At five weeks of pregnancy, the embryo is roughly the size of a sesame seed, measuring about 2 millimeters from top to bottom. It doesn’t look like a baby yet. What’s developing inside the uterus at this stage is a tiny, curved cluster of rapidly specializing cells that has just begun forming the earliest structures of a nervous system and circulatory system.
What You’d Actually See at Five Weeks
To the naked eye, a five-week embryo is barely visible. It’s a small, rounded shape with a slight curve, sometimes compared to a grain of rice or a tiny comma. There are no recognizable facial features, no fingers, no toes. The head end is slightly larger than the tail end, and a tail-like structure is present (it recedes later in development). By around week seven, the embryo’s proportions shift enough that people often compare it to a tadpole or seahorse, but at five weeks it’s even less defined than that.
Limb buds, the tiny nubs that eventually become arms and legs, typically appear closer to week six. At five weeks, the embryo’s outer shape gives little indication of the intense cellular activity happening inside.
What’s Forming Inside the Embryo
Five weeks marks one of the most critical windows of early development. The embryo has recently completed a process called gastrulation, in which a simple ball of cells reorganizes into three distinct layers. Each layer is destined to become a different set of body systems. The outer layer forms the brain, spinal cord, and skin. The middle layer gives rise to the heart, muscles, bones, and blood vessels. The inner layer becomes the lining of the digestive tract, lungs, and other internal organs. Essentially, the embryo’s entire body plan is being drafted during this period.
The neural tube, a hollow structure that becomes the brain and spinal cord, is actively closing during week five. This is why folic acid intake matters so much in very early pregnancy: the neural tube finishes closing before many people even realize they’re pregnant. The earliest version of a circulatory system is also taking shape. A primitive heart tube forms from tissue in the middle cell layer, and it begins generating rhythmic contractions. A heartbeat isn’t typically detectable on ultrasound until about six weeks, when it measures around 100 to 120 beats per minute.
What an Ultrasound Shows
If you have a transvaginal ultrasound at five weeks, you won’t see anything that looks like a baby. What’s visible is the gestational sac, a small, dark, fluid-filled circle inside the uterus. Inside that sac, a yolk sac may also be visible. The yolk sac is a small round structure that provides nutrients to the embryo before the placenta takes over. Its presence is a reassuring sign that the pregnancy is developing in the right location.
The embryo itself is often too small to distinguish clearly on ultrasound at five weeks. Many providers prefer to wait until six or seven weeks to perform a first scan, when a heartbeat can be confirmed and the embryo is large enough to measure. If you do get an early scan and the technician sees only a gestational sac, that’s normal for this stage.
Embryo, Not Fetus
At five weeks, the correct medical term is “embryo,” not “fetus.” The embryonic period spans roughly from implantation through week ten of pregnancy. During this time, all major organs and body systems are being established for the first time. The term “fetus” applies starting around week ten or eleven, once the basic organ structures are in place and the focus shifts to growth and maturation. The distinction matters because the embryonic stage is when the developing organism is most sensitive to disruptions, whether from medications, infections, or nutritional deficiencies.
What You Might Be Feeling
Five weeks is when many people first discover they’re pregnant, often because of a missed period or a positive home test. The hormone that pregnancy tests detect, hCG, typically ranges from about 200 to 7,000 units per liter at this point. That wide range is normal; levels vary significantly between individuals and even between pregnancies in the same person.

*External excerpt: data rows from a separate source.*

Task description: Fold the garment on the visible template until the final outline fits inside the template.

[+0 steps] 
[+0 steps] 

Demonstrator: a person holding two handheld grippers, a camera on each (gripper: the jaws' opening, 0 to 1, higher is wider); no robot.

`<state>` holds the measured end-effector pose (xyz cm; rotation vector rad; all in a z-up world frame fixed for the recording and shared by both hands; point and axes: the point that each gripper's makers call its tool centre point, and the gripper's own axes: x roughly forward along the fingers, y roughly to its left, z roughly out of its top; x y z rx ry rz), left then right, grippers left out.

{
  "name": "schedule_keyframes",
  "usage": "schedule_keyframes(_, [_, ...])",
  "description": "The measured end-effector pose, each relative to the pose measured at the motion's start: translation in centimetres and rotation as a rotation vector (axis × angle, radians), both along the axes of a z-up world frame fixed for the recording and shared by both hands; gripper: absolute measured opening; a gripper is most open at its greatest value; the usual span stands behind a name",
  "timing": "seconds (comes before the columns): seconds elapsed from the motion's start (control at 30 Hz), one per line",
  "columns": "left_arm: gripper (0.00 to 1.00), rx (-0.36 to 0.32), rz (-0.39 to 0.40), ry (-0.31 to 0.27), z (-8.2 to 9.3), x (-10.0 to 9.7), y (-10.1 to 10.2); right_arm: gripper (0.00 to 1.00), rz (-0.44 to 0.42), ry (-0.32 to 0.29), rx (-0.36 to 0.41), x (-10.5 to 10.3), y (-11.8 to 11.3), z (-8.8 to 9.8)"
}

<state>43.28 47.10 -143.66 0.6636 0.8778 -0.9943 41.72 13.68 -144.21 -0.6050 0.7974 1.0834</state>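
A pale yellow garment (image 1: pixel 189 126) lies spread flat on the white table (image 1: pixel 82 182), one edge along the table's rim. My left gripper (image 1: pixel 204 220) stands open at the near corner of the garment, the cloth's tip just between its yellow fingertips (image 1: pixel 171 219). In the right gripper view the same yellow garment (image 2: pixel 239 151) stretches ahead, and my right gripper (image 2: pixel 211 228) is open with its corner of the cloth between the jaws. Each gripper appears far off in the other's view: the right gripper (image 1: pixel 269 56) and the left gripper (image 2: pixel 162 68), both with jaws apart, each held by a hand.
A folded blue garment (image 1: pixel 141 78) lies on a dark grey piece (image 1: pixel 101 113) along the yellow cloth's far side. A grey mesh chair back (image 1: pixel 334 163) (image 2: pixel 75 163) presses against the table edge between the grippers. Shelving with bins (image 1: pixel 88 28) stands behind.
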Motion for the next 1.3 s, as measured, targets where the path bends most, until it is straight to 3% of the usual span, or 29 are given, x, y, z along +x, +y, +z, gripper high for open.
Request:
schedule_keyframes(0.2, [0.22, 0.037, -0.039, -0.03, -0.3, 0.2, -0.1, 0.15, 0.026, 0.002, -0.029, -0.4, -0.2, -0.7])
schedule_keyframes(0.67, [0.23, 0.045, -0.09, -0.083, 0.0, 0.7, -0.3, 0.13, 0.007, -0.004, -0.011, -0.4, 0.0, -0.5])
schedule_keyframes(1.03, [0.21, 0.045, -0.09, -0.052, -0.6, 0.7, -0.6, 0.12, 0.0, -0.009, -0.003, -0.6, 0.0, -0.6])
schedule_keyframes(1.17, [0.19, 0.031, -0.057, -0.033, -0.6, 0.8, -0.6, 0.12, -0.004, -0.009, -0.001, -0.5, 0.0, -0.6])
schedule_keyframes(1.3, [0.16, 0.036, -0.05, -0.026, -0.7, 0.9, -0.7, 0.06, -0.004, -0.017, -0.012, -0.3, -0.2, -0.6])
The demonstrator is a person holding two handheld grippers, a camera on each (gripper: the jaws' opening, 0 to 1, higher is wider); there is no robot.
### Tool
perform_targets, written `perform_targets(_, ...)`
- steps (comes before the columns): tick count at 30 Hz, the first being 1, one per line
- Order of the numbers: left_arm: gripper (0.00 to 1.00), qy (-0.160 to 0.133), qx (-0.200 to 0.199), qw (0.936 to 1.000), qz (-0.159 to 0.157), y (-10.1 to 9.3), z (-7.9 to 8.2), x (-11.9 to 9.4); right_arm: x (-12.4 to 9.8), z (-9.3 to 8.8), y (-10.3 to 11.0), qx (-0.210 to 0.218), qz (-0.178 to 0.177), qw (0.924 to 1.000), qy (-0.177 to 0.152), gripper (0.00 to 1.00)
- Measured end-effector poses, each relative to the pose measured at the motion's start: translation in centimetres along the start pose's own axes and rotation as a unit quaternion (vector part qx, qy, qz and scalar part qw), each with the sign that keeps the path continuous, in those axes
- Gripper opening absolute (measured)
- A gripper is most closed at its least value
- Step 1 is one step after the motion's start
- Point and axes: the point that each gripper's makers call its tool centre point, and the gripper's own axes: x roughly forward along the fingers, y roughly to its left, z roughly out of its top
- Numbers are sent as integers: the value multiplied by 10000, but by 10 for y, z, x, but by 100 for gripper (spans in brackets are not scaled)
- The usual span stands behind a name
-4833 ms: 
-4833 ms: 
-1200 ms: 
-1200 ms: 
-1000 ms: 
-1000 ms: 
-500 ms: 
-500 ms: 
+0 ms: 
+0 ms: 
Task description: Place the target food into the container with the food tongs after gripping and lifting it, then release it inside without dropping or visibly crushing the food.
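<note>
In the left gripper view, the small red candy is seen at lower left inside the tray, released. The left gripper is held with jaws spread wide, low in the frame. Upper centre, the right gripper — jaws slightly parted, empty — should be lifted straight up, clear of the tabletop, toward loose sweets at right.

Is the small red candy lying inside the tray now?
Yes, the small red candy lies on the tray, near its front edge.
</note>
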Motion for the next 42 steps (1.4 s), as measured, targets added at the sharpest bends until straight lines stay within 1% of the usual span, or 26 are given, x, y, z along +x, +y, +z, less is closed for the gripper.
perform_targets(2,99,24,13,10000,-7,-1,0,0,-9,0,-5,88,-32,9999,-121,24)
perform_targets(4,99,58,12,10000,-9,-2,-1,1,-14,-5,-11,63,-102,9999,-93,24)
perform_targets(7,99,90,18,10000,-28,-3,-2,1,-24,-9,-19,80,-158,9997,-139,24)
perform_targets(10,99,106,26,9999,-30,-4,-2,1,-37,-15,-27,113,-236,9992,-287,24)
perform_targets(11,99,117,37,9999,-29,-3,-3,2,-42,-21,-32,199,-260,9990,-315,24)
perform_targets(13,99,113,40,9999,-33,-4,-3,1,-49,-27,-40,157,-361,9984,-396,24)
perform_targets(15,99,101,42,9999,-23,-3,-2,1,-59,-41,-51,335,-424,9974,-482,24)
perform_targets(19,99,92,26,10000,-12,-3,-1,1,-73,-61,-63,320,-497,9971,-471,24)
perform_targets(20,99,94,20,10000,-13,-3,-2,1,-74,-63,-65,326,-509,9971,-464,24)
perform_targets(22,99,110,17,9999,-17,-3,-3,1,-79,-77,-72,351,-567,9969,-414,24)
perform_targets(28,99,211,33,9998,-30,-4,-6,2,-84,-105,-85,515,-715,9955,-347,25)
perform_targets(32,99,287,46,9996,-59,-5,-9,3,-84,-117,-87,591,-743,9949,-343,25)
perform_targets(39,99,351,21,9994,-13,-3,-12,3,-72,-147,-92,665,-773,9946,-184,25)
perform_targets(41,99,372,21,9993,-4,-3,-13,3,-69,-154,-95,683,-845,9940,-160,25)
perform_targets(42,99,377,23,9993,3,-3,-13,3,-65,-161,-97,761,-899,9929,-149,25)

Rising hCG and progesterone levels drive the physical symptoms that often start around this time. Extreme tiredness is one of the most common early signs. You might also notice nausea (which can strike at any time of day, not just mornings), sore breasts, bloating, mood swings, a heightened sense of smell, or a metallic taste in your mouth. Some people experience light spotting or mild cramping similar to period pains, which can be a normal sign of implantation. Hormonal shifts can also change your food preferences seemingly overnight, creating cravings or sudden aversions to foods you normally enjoy.
Not everyone experiences these symptoms at five weeks. Some people feel completely normal until six or seven weeks, and the absence of symptoms doesn’t indicate a problem.
Why This Week Matters
Week five sits in the middle of the most developmentally sensitive period of pregnancy. The neural tube is closing, the heart is forming, and the three foundational cell layers are differentiating into every organ system the body will eventually have. This is why prenatal guidelines recommend that the first comprehensive assessment happen before ten weeks of gestation, ideally early enough to confirm the pregnancy’s location, adjust any medications, and ensure adequate folic acid intake during the window when it has the greatest impact on neural tube development.
From the outside, five weeks of pregnancy looks like almost nothing. From a developmental standpoint, it’s one of the busiest weeks of the entire forty-week process.